En 1987, Jean Daive avait rencontré James Baldwin pour une série de cinq entretiens, enregistrés pour “Les chemins de la connaissance” sous le titre “Je m’appelle James Baldwin”.
En 1987, Jean Daive avait rencontré James Baldwin pour une série de cinq entretiens, enregistrés pour “Les chemins de la connaissance” sous le titre “Je m’appelle James Baldwin”. Diffusion du premier volet dans lequel il évoquait son recueil de nouvelles “Face à l’homme blanc”.
L’écrivain et figure de la gauche radicale américaine, dont l’émancipation des noirs traverse l’œuvre entière, relate dans cet entretien son itinéraire, de la prime enfance à ses derniers combats, en passant par ses questions relatives à l’identité.
“Dans la nécessité où je me trouvais de découvrir dans quelle condition mon expérience pourrait se rattacher à celle des autres, noirs ou blancs, écrivains ou non, je m’aperçus à mon grand étonnement que j’étais aussi américain que n’importe quel GI du Texas et je me rendis compte que ce sentiment était partagé par tous les écrivains américains que je connaissais à Paris. Comme moi, ils s’étaient coupés de leurs origines, que l’origine des blancs américains fut européenne et la mienne africaine, cela se révéla d’une importance bien médiocre. En Europe, ils étaient aussi déracinés que moi. J’étais fils d’esclaves, ils étaient fils d’hommes libres. Mais à partir du moment où nous nous retrouvions sur le sol de l’Europe, cela importait moins que le fait que nous cherchions eux comme moi notre identité particulière. Quand nous l’avions trouvé tout se passait comme si nous nous disions qu’il ne fallait plus nous accrocher à la honte et à la rancœur qui nous avait divisés si longtemps”.

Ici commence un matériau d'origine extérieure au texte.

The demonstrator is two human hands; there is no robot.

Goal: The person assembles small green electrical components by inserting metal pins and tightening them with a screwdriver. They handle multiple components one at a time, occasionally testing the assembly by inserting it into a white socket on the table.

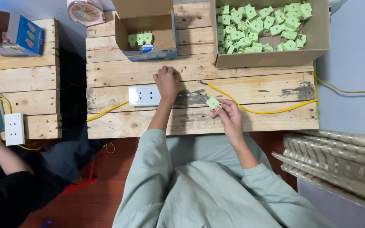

Personne ne sait mon nom – James Baldwin, 1961
Au mois de mars 1987, pour “Les chemins de la connaissance”, Jean Daive rencontrait James Baldwin pour une série de cinq entretiens. L’écrivain américain s’était exilé en France une première fois en 48.
“À Paris, j’ai réussi à me débarrasser de tous les stéréotypes dont m’avaient infligé mes concitoyens. Et, une fois que vous vous en êtes débarrassé, c’est irréversible ! À Paris on me laissait tranquille — tranquille de devenir ce que je voulais devenir. Je pouvais écrire, penser, ressentir, marcher, manger, respirer librement. Aucune sanction ne venait frapper ces simples faits humains. Même lorsque je mourais de faim, c’était différent des États-Unis. Ici, c’était moi, Jimmy, qui mourait de faim et non l’homme noir que j’étais.”
Rentré aux États-Unis en 57, James Baldwin s’impliqua alors totalement dans le mouvement des droits civiques. Mais profondément marqué par les assassinats des leaders noirs, celui de Martin Luther King en particulier, James Baldwin passa par la suite l’essentiel de son temps en Europe et, à partir de 1970, à Saint-Paul de Vence où il vécut et travailla jusqu’à sa mort, quelques mois après cette rencontre avec Jean Daive.
Je m’appelle James Baldwin, premier temps d’une série de cinq entretiens avec l’écrivain américain pour “Les chemins de la connaissance”, proposé par Jean Daive en 1987.
James Baldwin évoquait les difficultés d’un Noir à vivre dans l’Amérique des années 20, mais aussi des années 50 et 60 : Je suis né dans les années 20, c’était la grande dépression, la grande crise, et la pauvreté bien sûr était exagérée dans le cas d’une famille Noire. Quand les choses vont mal dans mon pays, cela va encore plus mal pour les Noirs. C’est pire pour eux. C’est toujours vrai d’ailleurs.